Ayer me tocó… obviamente no la lotería, pues este año no he ganado nada en ella, pero tampoco he perdido, que son los efectos colaterales de no comprarla y por supuesto que ¡tampoco me la regalen!, pues no toca (como si al comprarla obligatoriamente lo hiciera).

Me tocó la dulce sensación de saber que no tenía nada urgente que hacer, que no había compromisos adquiridos, que nadie me aguardaba, y que nadie esperaba algo de mí.

Tras acudir a las últimas reuniones matutinas y resolver el último papeleo, imprescindible de enviar antes de que acabara el periodo hábil; y tras un almuerzo en familia, sin prisas, dedicando el tiempo y la mente plena a disfrutar de los míos: me tocó.

Me tocó una siesta, pero de las de D. Camilo José Cela: de «pijama y orinal» metafóricamente hablando, pues no uso ninguno de ambos. Cuatro horas y media de siesta plácida, sin despertador, sin bullicio de temas en la mente, sin móvil, sin tele… De esta última me resarcí al levantarme, la ilusión de los millones transformada en la ilusión de los sillones: de la cama al sofá, para después, del sofá ir a la cama de nuevo y dedicarle otras nueve horas y media a la actividad onírica, como la siesta, sin prisas, sin despertador, sin móvil, sin nadie que me espere, sin temas pendientes de importancia o urgencia.

Hacía tiempo que no entraba en el periodo vacacional con frenos ABS: de 1000 km/h a cero en 0,0 segundos. Pero esta vez lo he conseguido y me siento bien. Casi creo que podría acostumbrarme a esto.

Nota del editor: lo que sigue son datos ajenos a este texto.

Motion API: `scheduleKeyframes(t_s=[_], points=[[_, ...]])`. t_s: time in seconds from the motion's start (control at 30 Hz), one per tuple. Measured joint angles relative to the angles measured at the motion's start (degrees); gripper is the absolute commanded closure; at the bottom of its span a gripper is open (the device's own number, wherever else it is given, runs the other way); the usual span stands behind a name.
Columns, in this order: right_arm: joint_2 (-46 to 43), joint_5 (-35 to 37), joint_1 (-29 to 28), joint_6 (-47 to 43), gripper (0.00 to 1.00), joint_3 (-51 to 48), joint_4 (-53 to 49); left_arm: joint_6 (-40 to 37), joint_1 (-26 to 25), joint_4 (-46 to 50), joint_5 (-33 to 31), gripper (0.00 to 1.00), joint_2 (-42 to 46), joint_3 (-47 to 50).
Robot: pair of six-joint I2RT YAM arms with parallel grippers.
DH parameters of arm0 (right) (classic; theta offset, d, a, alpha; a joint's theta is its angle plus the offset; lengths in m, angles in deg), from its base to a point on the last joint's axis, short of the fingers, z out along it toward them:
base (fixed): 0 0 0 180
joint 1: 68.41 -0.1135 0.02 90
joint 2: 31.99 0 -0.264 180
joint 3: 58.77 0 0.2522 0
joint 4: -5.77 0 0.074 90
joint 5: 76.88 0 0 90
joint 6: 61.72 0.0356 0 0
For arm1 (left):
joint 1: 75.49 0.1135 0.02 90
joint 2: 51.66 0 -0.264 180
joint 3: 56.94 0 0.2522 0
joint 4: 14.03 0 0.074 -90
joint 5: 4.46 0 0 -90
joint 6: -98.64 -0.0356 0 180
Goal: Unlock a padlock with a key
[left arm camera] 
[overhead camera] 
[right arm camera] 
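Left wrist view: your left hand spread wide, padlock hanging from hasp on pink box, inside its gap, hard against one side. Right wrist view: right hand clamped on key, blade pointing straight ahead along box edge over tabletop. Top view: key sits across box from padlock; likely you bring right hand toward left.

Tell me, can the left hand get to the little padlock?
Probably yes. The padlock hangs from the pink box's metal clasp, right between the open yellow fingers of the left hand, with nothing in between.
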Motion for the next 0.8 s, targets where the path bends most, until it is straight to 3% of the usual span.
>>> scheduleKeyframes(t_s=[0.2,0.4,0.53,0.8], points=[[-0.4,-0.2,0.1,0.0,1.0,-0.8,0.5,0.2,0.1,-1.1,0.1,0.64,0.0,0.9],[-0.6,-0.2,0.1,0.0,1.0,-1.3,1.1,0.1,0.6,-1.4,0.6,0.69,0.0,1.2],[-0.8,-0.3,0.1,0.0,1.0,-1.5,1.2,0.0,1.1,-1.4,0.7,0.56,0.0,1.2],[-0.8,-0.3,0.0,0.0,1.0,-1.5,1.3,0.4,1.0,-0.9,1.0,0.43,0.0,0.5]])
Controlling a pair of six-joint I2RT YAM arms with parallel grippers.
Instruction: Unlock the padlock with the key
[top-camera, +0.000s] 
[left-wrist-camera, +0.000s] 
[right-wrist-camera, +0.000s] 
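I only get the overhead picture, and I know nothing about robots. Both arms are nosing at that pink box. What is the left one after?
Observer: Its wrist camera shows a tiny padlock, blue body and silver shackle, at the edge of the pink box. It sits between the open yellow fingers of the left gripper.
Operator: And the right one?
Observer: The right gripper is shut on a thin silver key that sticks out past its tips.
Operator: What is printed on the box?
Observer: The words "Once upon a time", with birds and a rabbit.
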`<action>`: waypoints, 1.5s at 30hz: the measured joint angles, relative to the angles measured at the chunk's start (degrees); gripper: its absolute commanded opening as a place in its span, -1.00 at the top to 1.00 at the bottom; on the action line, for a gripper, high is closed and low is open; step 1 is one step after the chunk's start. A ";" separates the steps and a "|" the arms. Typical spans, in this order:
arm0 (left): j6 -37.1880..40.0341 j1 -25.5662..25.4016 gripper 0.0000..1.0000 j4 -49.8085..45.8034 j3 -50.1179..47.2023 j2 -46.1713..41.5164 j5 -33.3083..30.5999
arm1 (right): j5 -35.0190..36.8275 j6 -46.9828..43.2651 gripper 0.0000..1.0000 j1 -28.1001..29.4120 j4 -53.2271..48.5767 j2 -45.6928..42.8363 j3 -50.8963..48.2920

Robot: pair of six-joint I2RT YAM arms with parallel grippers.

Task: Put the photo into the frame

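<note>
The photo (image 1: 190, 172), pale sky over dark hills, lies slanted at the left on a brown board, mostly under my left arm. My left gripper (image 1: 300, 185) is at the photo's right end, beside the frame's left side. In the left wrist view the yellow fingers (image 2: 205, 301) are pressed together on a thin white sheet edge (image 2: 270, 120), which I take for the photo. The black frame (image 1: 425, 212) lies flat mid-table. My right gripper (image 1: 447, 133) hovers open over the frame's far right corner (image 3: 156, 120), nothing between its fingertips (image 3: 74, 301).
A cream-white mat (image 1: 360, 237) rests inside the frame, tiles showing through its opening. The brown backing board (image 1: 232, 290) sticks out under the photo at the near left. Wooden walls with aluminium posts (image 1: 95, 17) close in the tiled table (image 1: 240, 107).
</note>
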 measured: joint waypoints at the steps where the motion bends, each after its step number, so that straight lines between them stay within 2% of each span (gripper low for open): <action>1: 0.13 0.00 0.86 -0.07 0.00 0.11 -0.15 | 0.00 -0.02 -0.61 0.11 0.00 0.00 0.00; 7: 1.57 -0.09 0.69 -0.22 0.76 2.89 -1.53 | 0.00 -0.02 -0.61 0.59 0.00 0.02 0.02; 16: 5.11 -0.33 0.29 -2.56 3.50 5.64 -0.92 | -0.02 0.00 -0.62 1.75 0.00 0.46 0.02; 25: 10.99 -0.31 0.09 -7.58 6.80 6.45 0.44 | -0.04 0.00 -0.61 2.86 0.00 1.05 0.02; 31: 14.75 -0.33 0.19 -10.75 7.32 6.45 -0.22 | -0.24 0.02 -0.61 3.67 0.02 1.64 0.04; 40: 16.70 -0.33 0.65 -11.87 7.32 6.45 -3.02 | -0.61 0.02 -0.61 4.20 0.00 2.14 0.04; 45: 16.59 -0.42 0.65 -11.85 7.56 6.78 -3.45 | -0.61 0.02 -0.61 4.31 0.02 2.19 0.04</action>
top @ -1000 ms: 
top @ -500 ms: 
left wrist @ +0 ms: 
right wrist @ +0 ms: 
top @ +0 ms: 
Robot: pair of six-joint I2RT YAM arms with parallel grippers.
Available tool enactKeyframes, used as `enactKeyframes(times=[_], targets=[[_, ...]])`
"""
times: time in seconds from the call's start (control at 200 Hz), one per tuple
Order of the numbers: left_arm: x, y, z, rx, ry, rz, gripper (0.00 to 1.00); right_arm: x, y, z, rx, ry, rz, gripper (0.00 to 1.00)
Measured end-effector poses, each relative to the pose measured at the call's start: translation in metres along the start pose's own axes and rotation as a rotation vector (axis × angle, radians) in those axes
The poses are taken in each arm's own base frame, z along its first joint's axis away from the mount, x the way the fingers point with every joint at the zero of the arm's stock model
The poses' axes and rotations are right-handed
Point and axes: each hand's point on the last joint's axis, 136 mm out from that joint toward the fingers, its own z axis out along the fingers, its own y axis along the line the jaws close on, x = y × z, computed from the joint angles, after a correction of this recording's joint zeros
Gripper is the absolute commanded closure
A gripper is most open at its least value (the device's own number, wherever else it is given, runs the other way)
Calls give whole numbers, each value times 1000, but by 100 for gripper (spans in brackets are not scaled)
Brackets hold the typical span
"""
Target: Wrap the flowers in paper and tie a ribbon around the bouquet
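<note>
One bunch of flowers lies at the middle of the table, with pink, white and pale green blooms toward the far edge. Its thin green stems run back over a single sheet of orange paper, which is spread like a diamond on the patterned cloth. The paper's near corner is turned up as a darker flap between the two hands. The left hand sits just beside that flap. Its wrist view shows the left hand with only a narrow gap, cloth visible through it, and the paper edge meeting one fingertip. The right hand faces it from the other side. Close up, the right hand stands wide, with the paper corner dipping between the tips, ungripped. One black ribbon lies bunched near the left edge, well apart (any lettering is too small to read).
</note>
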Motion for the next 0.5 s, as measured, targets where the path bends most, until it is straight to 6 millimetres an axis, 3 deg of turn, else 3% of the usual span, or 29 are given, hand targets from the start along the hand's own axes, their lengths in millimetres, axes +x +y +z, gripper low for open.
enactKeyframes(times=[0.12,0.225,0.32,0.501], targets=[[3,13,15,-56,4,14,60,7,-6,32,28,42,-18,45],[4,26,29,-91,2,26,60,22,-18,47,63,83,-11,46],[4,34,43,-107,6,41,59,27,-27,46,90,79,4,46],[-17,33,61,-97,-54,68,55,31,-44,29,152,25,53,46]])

Desafortunadamente, lo bueno va a durar poco, pues aunque todo el mundo piensa que el profesor de universidad tiene unas inmensas vacaciones en las que hacer lo que yo en las 24h últimas horas, lo cierto es que una vez finalizado el periodo lectivo, siempre hay tareas que acometer y que normalmente dejamos para esta época vacacional. Por ejemplo, corregir los trabajos académicamente dirigidos de los alumnos, vamos, las tareas de toda la vida, que desde hace algunos años se ha puesto muy de moda en la universidad. Cuatro asignaturas con entre 30 y 55 alumnos cada una, con una media de tres actividades por alumno y con un número variable de páginas por actividad, supone mucha lectura, mucha comprobación de cálculos, mucho tiempo dedicado a mi actividad menos favorita, como ya relataba hace un tiempo (yo quiero ser profesor de autoescuela). Pero también es tiempo de revisar tesis, redactar algún capítulo de libro pendiente, escribir algún artículo científico, estructurar y comprobar datos, analizarlos estadísticamente, revisar los artículos de los colaboradores, o los que las revistas me encomiendan. Y sobre todo, es tiempo de inventar, pensar que nuevas «tareas» ponerle a los alumnos, para no repetir de un año a otro, terminar un par de elucubraciones que pueden ser en breve patentes, o acabar en una papelera…

Pero son tareas sin urgencia, sin relevancia, sin nadie que esté reclamando continuamente su entrega, y por tanto, se irán haciendo en esos ratos de tiempo muerto que queda entre las comidas familiares; las celebraciones festivas; la maratón del Señor de los Anillos, o de la Guerra de las Galaxias; los paseos por nuestra Córdoba, que estas fiestas invita a solearse por sus amplias avenidas, o brujulear entre callejones, todo lleno de gente que va y viene, comprando los últimos regalos. Será más tiempo de familia, de pareja, de amigos, y de mí mismo, con mi misma mismedad que me ensimisma, cuando nadie me ve, como decían Alejandro Sanz o Niña Pastori. Seré o no seré, pero cuando nadie me vea puede que dedique otra jornada al «Dolce far niente».